Balance: Resolvers’ personalities & Situational issues (good personalities can also lead to bad situations)

Example situations:

  • Long unproductive conversations
  • Background noise
  • Language & culture challenges
  • Pressure from executives

4. Engagement

False Alarms

To be clear, it’s annoying at times, but it’s the job that comes with accepting the duties of incident response.

An alarm is a false alarm, only after the issue was detected & investigated by the IR team.

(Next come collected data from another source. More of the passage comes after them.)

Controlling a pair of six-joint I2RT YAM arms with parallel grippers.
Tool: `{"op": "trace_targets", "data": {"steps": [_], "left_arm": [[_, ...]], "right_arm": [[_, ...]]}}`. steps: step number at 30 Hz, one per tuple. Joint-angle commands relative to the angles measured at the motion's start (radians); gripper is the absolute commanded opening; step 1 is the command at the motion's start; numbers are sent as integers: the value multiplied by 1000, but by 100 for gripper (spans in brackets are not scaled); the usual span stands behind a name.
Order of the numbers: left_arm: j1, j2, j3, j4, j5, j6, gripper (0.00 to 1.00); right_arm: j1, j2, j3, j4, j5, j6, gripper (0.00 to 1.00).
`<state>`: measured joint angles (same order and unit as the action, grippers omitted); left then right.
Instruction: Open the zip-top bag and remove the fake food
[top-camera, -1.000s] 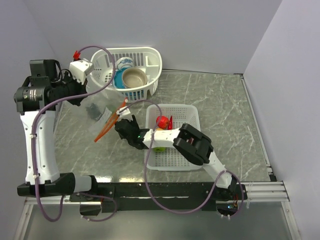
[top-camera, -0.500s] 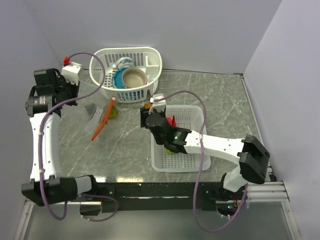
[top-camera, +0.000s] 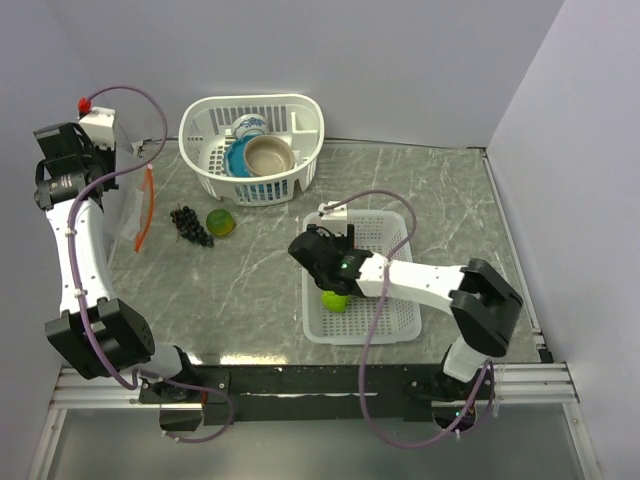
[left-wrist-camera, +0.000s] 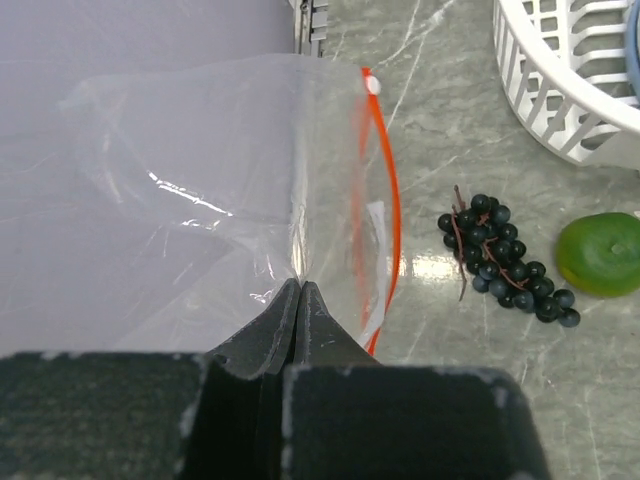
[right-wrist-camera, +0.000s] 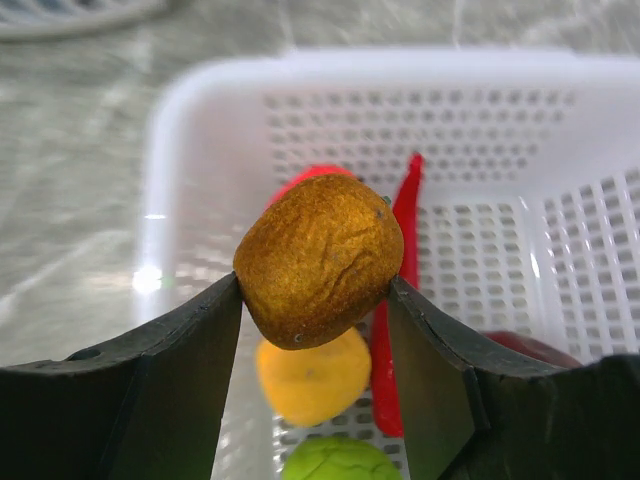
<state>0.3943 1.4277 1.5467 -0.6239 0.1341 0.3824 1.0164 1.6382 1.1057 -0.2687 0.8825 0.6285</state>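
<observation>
My left gripper (left-wrist-camera: 300, 286) is shut on a fold of the clear zip-top bag (left-wrist-camera: 200, 180), held up at the far left (top-camera: 112, 148). The bag's orange-red zip strip (left-wrist-camera: 386, 200) hangs on the side toward the table (top-camera: 148, 205). Dark purple grapes (left-wrist-camera: 505, 265) and a green fruit (left-wrist-camera: 605, 255) lie on the table beside the bag (top-camera: 190, 225). My right gripper (right-wrist-camera: 315, 290) is shut on a brown-orange fruit (right-wrist-camera: 320, 260) above the rectangular white basket (right-wrist-camera: 500, 130). In that basket lie a yellow fruit (right-wrist-camera: 312, 375), a green lime (right-wrist-camera: 335, 462) and a red chili (right-wrist-camera: 400, 300).
An oval white basket (top-camera: 300, 115) with a blue bowl and a beige bowl stands at the back, just beyond the grapes. The rectangular basket (top-camera: 390, 325) sits right of centre, with my right arm reaching over it from the right.
My left arm has swung up and to the far left with the bag; grapes and a green fruit now lie on the table. My right gripper moved from the bag to over the rectangular basket.
</observation>
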Motion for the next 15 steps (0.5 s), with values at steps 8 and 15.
{"op": "trace_targets", "data": {"steps": [8, 15], "left_arm": [[2, -177, -226, -65, -10, 90, 6], [2, -208, 10, -572, 84, 176, 97]], "right_arm": [[-45, 78, 77, -199, 62, 188, 100], [-70, 60, 126, -141, 70, 109, 100]]}}
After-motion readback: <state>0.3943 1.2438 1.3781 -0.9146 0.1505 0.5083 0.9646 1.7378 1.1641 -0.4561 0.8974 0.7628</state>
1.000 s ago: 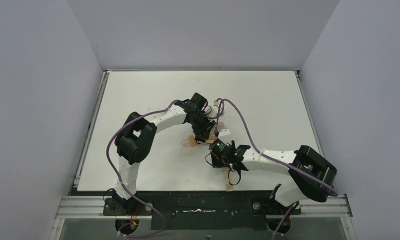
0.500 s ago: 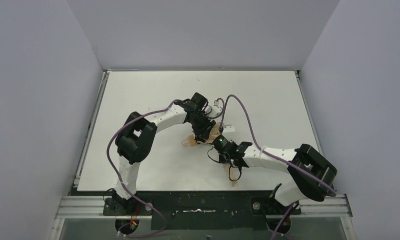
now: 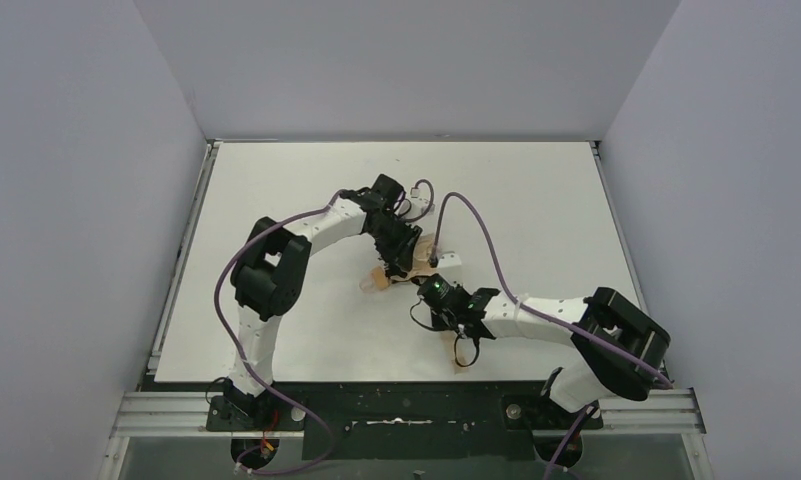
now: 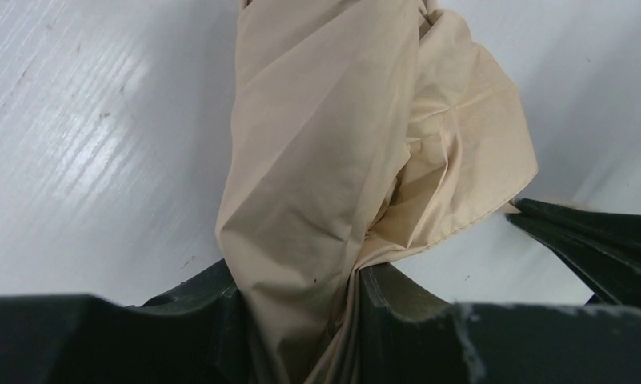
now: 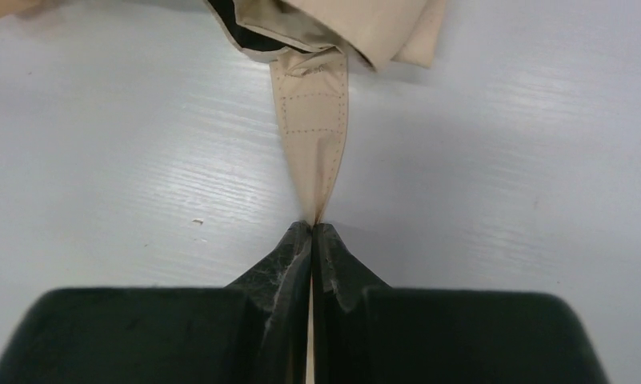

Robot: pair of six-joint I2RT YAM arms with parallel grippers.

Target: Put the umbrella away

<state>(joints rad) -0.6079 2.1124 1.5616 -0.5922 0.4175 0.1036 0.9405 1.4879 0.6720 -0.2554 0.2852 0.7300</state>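
umbrella [image 4: 333, 160] cloth clamped in the left end effector [image 4: 301, 320] — its strap [image 5: 313, 136] pinched in the right end effector [image 5: 311, 240]

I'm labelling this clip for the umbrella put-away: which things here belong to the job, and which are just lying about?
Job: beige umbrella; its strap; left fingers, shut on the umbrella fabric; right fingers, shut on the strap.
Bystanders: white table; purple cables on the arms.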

  • Dispatch: agreement between the resolvers and the dispatch function that guarantees an incident response

  • If the IC no longer needs the resolver: release it

  • Common errors:

    • Ineffective dispatch procedures
    • Ambiguity about available resources
    • Poor notification technology

Summary

  • IC’s job: bring order & direction to the chaotic nature of an incident

  • Star & Time: Important elements of incident response

    Be mindful about human interactions



4 - UC & Scaling Up

  • GL - Group Leader
  • UC - Unified Command
  • OCE - On Call Executives
  • IAP - Incident Action Plan

Span of control

  • 5 - 7 resolvers per person

  • Recognize your limits, and the limits of others

  • Group Leader: group resolvers by functions, set rules & timing for resolvers engagement


Transfer of Command

  • IC might be struggling, and a more qualified person is available
  • Handover: provide CAN report to the incoming IC (off the call bridge)

Training

  • Build skills & proficiency: regularly use IMS for less severe incidents (green & yellow box issues)
  • All side communications should be documented in the timeline
  • All resolvers tasked with response should be fully trained prior to taking on the responsibilities

UC & OCE

  • UC makes business impact decisions (strategy), IC drivers incident resolution

  • UC: Business impact transcends solving the technical problem

    When each resolution has different business impact: (competing interests at stake)
    Executive engagement is required to make the best business decision

  • Liason Officer

    • Move between communication channels (UC should be on a separate call bridge from resolvers)
    • Provide updates & briefings on behalf of IC
    • Gather info from those channels to bring back to IC

UC Leader

  • Establish UC call bridge
  • Determine the need for OCE involvement
  • Maintain communications between IC & OCE
  • Set briefing cadence (e.g. CAN report every 30 min)


5 - AAR

  • AAR - After Action Review

  • RCA - Root Cause Analysis

Culture

  • Positive & blameless post-incident evaluation, with honest & in-depth review of IR actions

  • Technology failure is the perfect chance to learn about operating environment and make improvements

    Foster trust and respect among team members, allow mistakes to be made and learning to take place

  • Look at the contributing factors that may have prevented the resolvers from arriving at a quicker resolution.

  • Debriefing: Description 📌

    Complex events require exploration with an open mind.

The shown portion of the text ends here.